Trump’s penchant for demagoguery shows just how dangerous this innocuous-sounding theory can be. Trump is obsessed with “branding” the federal coronavirus response as his own. Consider that in 2009 and 2010, the CDC issued a variety of guidance regarding the H1N1 (swine flu) pandemic, all of which remains visible on the agency’s website as guidance from the CDC. No formal guidance emanated personally from President Barack Obama. Yet on March 16, 2020, the White House announced “new guidelines” from President Trump and the White House Coronavirus Task Force “to help protect Americans during the global Coronavirus outbreak.” The guidelines appear only on the White House website and are headlined “The President’s Coronavirus Guidelines for America.” The White House logo accompanies that of the CDC.
Trump wants people to think the federal response is going well—and going well because he is in charge. His confidence, however, is often nothing but wishful thinking. Speaking on March 19 of chloroquine and the anti-Ebola drug Remdesivir, Trump offered this word salad : “It’s going to be very exciting. I think it could be a game changer and maybe not. And maybe not. But I think it could be, based on what I see, it could be a game changer. Very powerful. They’re very powerful.”
The following day, when Fauci made clear his reluctance to pin public hopes on chloroquine, Trump added : “Look, it may work and it may not work. And I agree with the doctor, what he said: It may work, it may not work. I feel good about it. That’s all it is. Just a feeling. You know, I’m a smart guy. I feel good about it. And we’re going to see.
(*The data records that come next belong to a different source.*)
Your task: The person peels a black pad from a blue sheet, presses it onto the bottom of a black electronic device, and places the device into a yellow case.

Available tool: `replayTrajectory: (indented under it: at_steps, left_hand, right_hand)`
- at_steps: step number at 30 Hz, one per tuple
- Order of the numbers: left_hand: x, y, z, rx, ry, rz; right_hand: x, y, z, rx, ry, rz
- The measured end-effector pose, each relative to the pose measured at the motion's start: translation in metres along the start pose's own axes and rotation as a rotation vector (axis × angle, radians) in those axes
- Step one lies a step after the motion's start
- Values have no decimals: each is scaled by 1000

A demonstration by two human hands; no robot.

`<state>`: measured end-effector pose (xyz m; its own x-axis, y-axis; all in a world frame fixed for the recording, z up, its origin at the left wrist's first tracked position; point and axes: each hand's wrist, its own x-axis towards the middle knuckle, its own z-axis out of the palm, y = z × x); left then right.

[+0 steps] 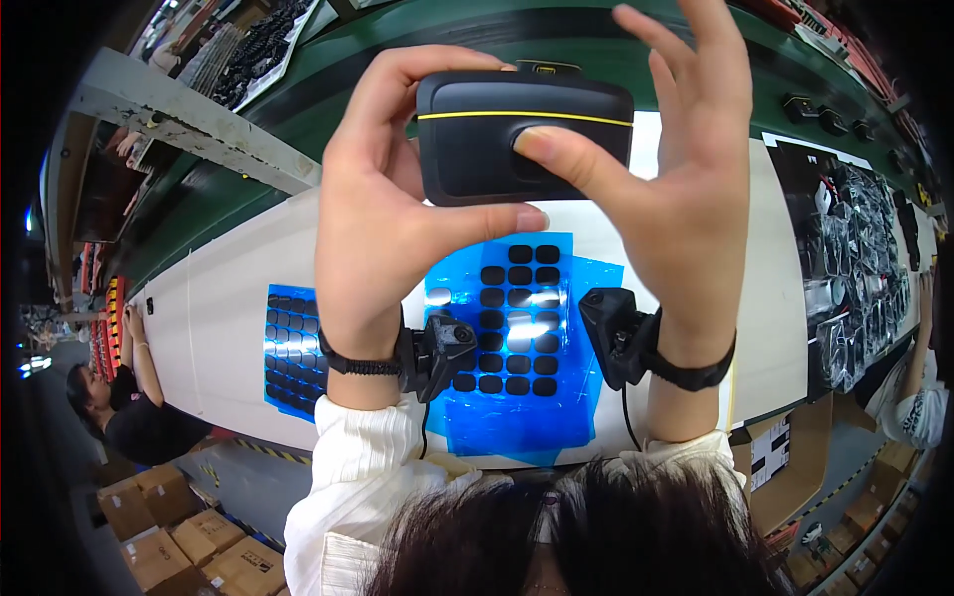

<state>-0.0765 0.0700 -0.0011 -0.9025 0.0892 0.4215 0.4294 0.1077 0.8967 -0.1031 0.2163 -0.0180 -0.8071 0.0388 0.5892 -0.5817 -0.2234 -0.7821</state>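
A black, rounded box-shaped device with a thin yellow stripe is held up above the table. My left hand grips its left end, the thumb along the lower edge and the fingers partly hidden behind it. With its thumb, my right hand presses on a dark rounded patch in the middle of the device's face; its other fingers are stretched out and spread. Below lies a blue film sheet bearing several black rounded-square pads, with bare places among them. To its left is a second blue sheet, filled with similar pads.
A green conveyor belt runs behind the white table. Bagged black parts are piled at right, with black devices on the belt beyond. A metal post stands at left. A person sits at the far left.
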Motion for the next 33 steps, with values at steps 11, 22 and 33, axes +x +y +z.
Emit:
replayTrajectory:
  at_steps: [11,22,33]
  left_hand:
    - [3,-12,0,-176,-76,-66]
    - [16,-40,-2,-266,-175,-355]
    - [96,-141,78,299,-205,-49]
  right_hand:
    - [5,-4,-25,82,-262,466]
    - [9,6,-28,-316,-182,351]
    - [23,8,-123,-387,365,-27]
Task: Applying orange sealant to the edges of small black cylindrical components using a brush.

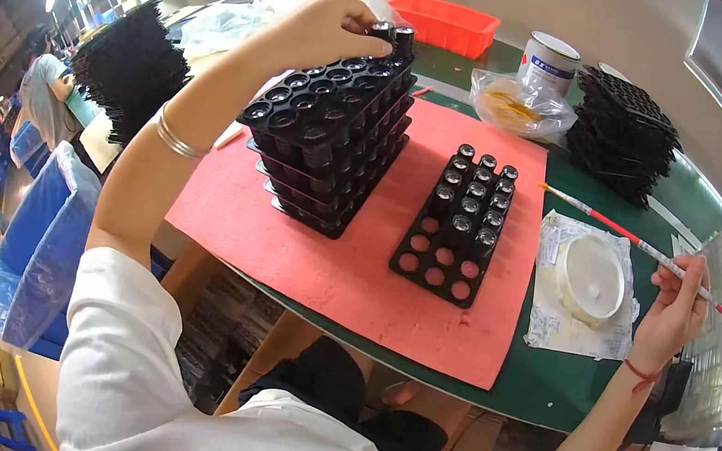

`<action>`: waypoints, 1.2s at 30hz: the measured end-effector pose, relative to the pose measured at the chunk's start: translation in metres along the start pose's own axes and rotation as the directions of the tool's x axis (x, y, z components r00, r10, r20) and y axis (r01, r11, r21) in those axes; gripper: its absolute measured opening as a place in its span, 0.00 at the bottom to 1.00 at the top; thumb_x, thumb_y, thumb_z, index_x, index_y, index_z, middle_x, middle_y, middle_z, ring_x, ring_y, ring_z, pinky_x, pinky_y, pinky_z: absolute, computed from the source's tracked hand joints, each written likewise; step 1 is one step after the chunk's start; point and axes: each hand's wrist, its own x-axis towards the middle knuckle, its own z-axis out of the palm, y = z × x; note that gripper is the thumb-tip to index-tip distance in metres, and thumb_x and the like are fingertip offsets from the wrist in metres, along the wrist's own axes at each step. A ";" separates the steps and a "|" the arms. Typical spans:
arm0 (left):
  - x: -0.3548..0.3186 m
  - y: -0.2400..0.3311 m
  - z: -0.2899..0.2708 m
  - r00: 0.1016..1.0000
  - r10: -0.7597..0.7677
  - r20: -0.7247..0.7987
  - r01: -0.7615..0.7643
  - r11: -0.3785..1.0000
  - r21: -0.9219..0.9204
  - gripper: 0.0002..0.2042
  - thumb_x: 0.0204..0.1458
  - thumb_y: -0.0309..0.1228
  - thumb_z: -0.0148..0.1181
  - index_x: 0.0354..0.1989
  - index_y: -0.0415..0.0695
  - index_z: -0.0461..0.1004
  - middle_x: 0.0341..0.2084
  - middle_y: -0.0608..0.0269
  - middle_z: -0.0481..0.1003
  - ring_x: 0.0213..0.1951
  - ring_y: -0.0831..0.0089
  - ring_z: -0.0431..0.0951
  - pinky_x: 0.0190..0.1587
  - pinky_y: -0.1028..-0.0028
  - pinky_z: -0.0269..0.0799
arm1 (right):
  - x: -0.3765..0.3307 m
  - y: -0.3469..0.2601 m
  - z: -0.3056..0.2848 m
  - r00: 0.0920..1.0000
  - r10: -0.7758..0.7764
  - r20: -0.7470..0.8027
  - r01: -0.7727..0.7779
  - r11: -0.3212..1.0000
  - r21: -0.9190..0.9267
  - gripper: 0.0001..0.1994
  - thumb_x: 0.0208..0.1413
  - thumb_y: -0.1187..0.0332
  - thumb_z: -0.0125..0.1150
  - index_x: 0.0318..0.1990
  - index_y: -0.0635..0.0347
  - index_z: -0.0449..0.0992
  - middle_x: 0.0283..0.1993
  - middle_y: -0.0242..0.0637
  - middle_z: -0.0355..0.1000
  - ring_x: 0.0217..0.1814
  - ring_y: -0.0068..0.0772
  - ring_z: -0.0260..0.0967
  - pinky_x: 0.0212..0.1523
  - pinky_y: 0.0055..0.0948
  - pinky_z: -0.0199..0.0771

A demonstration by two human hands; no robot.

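My left hand [350, 26] reaches to the far end of a tall stack of black trays [324, 159]. Its thumb and fingers close on a black glass-topped cylinder [381, 31], next to a similar one standing up from the top tray. My right hand [677, 310] grips a thin red-handled paintbrush [609, 223], its bristle tip pointing left above the mat's right edge. Between the hands, a single black tray [455, 272] lies on the pink mat [351, 289]. Several black cylinders [476, 189] with clear tops fill its far part; pink shows through the near holes.
Right of the mat, a round white dish [594, 277] sits on a stained white sheet [547, 323]. Behind stand a metal can [549, 62], a plastic bag [523, 108], a red bin [442, 25] and stacked black trays [623, 125]. More trays [128, 65] rise at the left.
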 end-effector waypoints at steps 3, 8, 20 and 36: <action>0.010 -0.010 0.005 0.995 0.026 0.100 -0.047 0.975 0.215 0.16 0.37 0.37 0.61 0.26 0.34 0.72 0.16 0.60 0.71 0.22 0.77 0.70 0.29 0.78 0.65 | 0.001 0.001 -0.001 1.000 0.001 0.006 -0.001 1.000 -0.003 0.12 0.54 0.64 0.46 0.28 0.65 0.69 0.24 0.32 0.66 0.22 0.17 0.63 0.23 0.16 0.63; 0.021 -0.003 0.009 0.973 -0.060 0.224 -0.021 0.939 0.343 0.16 0.39 0.37 0.61 0.27 0.34 0.70 0.16 0.64 0.69 0.22 0.81 0.65 0.26 0.78 0.62 | 0.000 0.002 -0.004 1.000 0.003 -0.002 -0.003 1.000 -0.031 0.12 0.54 0.64 0.46 0.28 0.64 0.69 0.24 0.32 0.66 0.21 0.17 0.63 0.23 0.15 0.63; -0.051 0.104 0.033 0.970 0.202 -0.136 -0.106 0.854 0.510 0.14 0.34 0.39 0.62 0.26 0.43 0.73 0.19 0.62 0.72 0.23 0.71 0.72 0.26 0.73 0.65 | -0.003 0.001 -0.001 0.998 -0.027 -0.063 0.018 0.990 -0.138 0.13 0.54 0.64 0.47 0.27 0.66 0.70 0.24 0.33 0.66 0.21 0.18 0.63 0.22 0.16 0.64; -0.091 0.053 0.149 0.991 0.117 0.072 -0.137 0.878 0.459 0.14 0.36 0.30 0.58 0.32 0.41 0.64 0.28 0.56 0.68 0.33 0.57 0.69 0.34 0.66 0.67 | -0.011 -0.016 -0.003 0.915 -0.383 -0.125 0.301 0.856 -0.420 0.13 0.52 0.66 0.49 0.21 0.65 0.70 0.18 0.31 0.65 0.15 0.14 0.56 0.17 0.12 0.55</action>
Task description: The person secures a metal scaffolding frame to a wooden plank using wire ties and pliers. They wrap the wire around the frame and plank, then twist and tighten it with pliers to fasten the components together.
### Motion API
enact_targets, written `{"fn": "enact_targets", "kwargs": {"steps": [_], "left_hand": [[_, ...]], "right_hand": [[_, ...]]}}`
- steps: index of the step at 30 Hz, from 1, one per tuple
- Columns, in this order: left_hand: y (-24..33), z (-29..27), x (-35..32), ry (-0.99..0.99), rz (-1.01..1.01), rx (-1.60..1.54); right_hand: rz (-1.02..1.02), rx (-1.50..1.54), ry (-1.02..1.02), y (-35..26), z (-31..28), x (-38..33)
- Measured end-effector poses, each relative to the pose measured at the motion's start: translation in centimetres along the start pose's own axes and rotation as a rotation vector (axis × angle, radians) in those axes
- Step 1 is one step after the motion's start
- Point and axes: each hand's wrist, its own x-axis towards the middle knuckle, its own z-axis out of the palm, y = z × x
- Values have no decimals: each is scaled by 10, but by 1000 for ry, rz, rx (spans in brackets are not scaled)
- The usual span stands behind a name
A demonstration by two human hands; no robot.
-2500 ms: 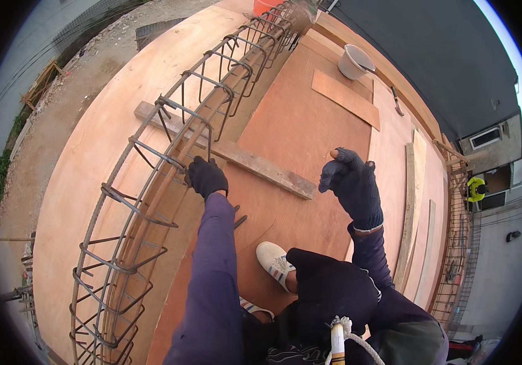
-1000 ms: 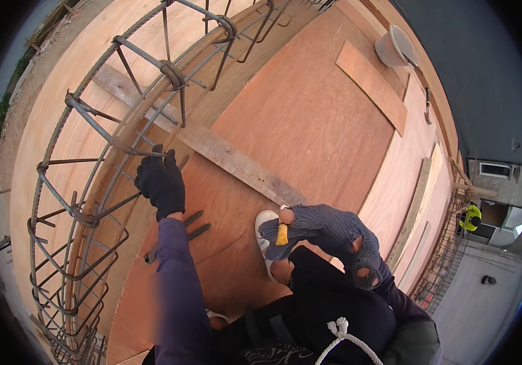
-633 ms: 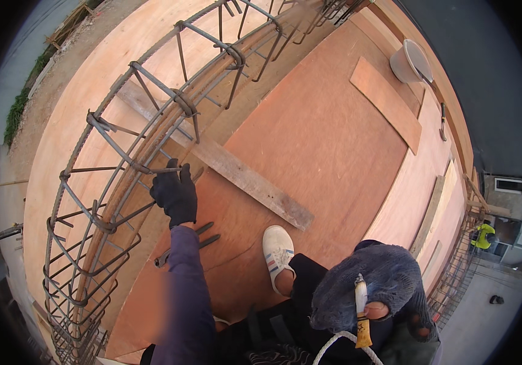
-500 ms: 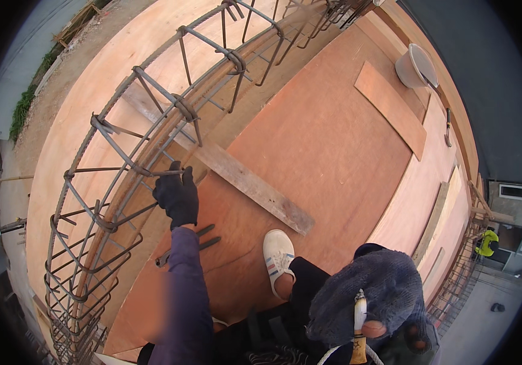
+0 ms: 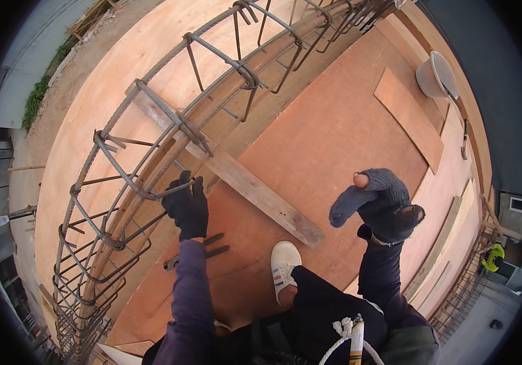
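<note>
My left hand (image 5: 186, 208), in a dark glove, is closed round the protruding end of a steel stirrup (image 5: 132, 177) on a long reinforcing-bar cage (image 5: 151, 78). Over the plywood to the right, my right hand (image 5: 379, 204) is raised, its fingers apart and nothing visible in them. Bare fingertips show through this glove's worn ends. Just below my left hand, dark-handled pincers (image 5: 216, 250) lie on the plywood sheet (image 5: 309, 146), partly behind my left forearm. A weathered board (image 5: 264, 198) runs beneath the cage and across the sheet.
A bucket (image 5: 434, 76) stands far right, with a hammer (image 5: 465, 139) below it. A loose plywood strip (image 5: 408, 118) and narrow timbers (image 5: 440, 243) lie on the right. A cigarette (image 5: 357, 344) shows at the lower edge. Someone in a yellow vest (image 5: 493, 258) is beyond the right edge.
My right hand has moved from beside the cigarette up and away over the plywood. My left hand keeps hold of the stirrup end. The whole view has shifted slightly.
</note>
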Motion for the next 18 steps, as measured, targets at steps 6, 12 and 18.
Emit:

You’re going to see soon enough.”
Trump’s March 16 guidelines called for “15 Days to Slow the Spread” of the coronavirus, which would end on March 31. Just six days into the 15, however, on March 22, Trump proclaimed in a tweet, “WE CANNOT LET THE CURE BE WORSE THAN THE PROBLEM ITSELF. AT THE END OF THE 15 DAY PERIOD, WE WILL MAKE A DECISION AS TO WHICH WAY WE WANT TO GO!” As the number of confirmed infections mounted alarmingly, Trump announced on March 24 that he “would love to have the country opened up and just raring to go by Easter,” April 12. Five days later, on March 29, he announced that current federal guidelines for social distancing would remain in place until April 30.
Despite Trump’s insistence that “WE WILL MAKE A DECISION AS TO WHICH WAY WE WANT TO GO,” it is important to remember that Trump has no authority to compel states to abandon the protective measures they have undertaken to “flatten the curve.” But his conduct raises the possibility of a new set of White House guidelines, perhaps released as early as April 30, that would encourage gubernatorial retrenchment and public complacency. The results could be disastrous .
The influence of officials like Fauci may yet deter Trump from relaxing America’s vigilance. Perhaps Trump’s tweet was just another strategy for keeping attention focused on him in an election year. But one way to help ensure that presidential posturing cannot drown out the voice of science in a public-health emergency is to provide, by statute, that the president cannot silence that voice. Congress should make sure that expert voices get heard.